Природа вечерами словно демонстрировала свое живописное искусство, и многие выходили смотреть на величественно опускающееся в океан солнце. Тропические закаты не просто восхищают. Они столь фантастичны, ни на что не похожи, масштабы их столь огромны, цвета и смена их столь многообразны и неповторимы, что человек чувствует себя прямо-таки подавленным грандиозностью и мощью этого явления. Происходит невероятное — заря охватывает все небо, весь горизонт. Едва верхний край солнца скользнет в океан, небесный купол начинает переливаться невиданными красками, словно в цветовой музыке. В первые минуты на западе у горизонта он желт, выше — лазурь переходит в холодный шаровой тон, оттеняющий малиновые облака, а над головой висит нежно-сиреневая дымка, граничащая с бездонной голубизной, которая к противоположному краю горизонта постепенно темнеет и на востоке лежит на воде тяжелой густой синькой. И все это движется на глазах, смещаются цветовые границы, меняются краски, бегут по небу оранжевые, фиолетовые, изумрудные тона…
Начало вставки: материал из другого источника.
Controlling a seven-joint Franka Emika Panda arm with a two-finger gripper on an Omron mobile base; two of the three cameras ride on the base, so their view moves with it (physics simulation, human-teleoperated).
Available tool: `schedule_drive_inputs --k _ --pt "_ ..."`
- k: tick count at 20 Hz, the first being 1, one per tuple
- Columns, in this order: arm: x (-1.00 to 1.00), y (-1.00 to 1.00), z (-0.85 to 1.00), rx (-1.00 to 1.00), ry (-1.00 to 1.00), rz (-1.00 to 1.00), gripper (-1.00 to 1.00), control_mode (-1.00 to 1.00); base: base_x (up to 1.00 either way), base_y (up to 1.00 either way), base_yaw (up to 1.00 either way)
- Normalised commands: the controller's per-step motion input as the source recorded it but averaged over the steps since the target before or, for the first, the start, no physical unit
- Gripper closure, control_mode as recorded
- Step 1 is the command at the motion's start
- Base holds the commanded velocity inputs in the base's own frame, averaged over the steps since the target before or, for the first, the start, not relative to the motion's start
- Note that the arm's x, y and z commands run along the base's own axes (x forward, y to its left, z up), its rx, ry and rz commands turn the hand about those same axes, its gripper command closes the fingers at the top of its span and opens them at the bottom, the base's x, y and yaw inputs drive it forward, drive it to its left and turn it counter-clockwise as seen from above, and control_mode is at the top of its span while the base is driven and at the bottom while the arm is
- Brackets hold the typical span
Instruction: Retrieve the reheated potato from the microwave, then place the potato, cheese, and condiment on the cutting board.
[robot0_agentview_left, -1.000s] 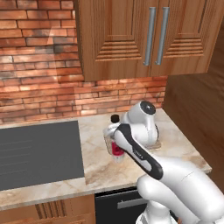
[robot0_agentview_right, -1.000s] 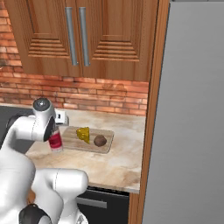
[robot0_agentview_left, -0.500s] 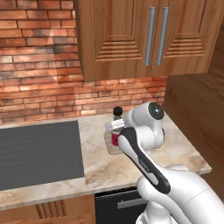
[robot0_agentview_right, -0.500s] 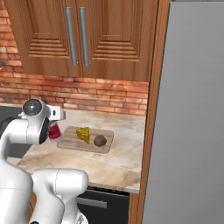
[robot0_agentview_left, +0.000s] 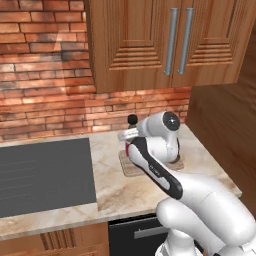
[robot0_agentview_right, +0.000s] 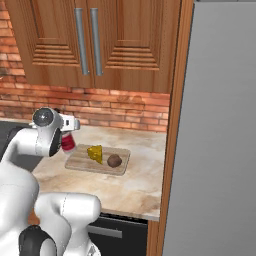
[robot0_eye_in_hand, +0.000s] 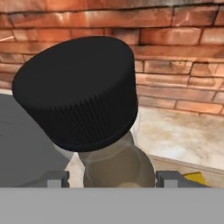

Так, каждый раз неповторимо, заканчивался день. А по ночам над нами покачивался Южный Крест, в струящемся над мачтами черном воздухе радужными огоньками вспыхивали звезды. Перед рассветом, влажно переливаясь голубым серебром, горела огромная Венера…

И вот наконец «Радуга» взяла курс на остров Таити, там мы должны запастись топливом, водой, продуктами.

Острова в океане… Наши короткие заходы в порты дают передышку, разрядку усталым нервам. Они подтверждают тот неоспоримый факт, что кроме воды и неба все же существует понятие «берег». В океанской пустыне в долгом монотонном чередовании дней-близнецов порой перестаешь верить, что вообще есть на свете земля.

Таити сегодня — один из узловых центров Тихого океана. Как и Гавайские острова, он расположен на скрещении морских дорог между Азией, Америкой и Австралией. Отсюда пути ведут в Сингапур, Иокогаму, Сан-Франциско, Панаму, Кальяо, Вальпараисо. Сюда приходят корабли из далекой Европы.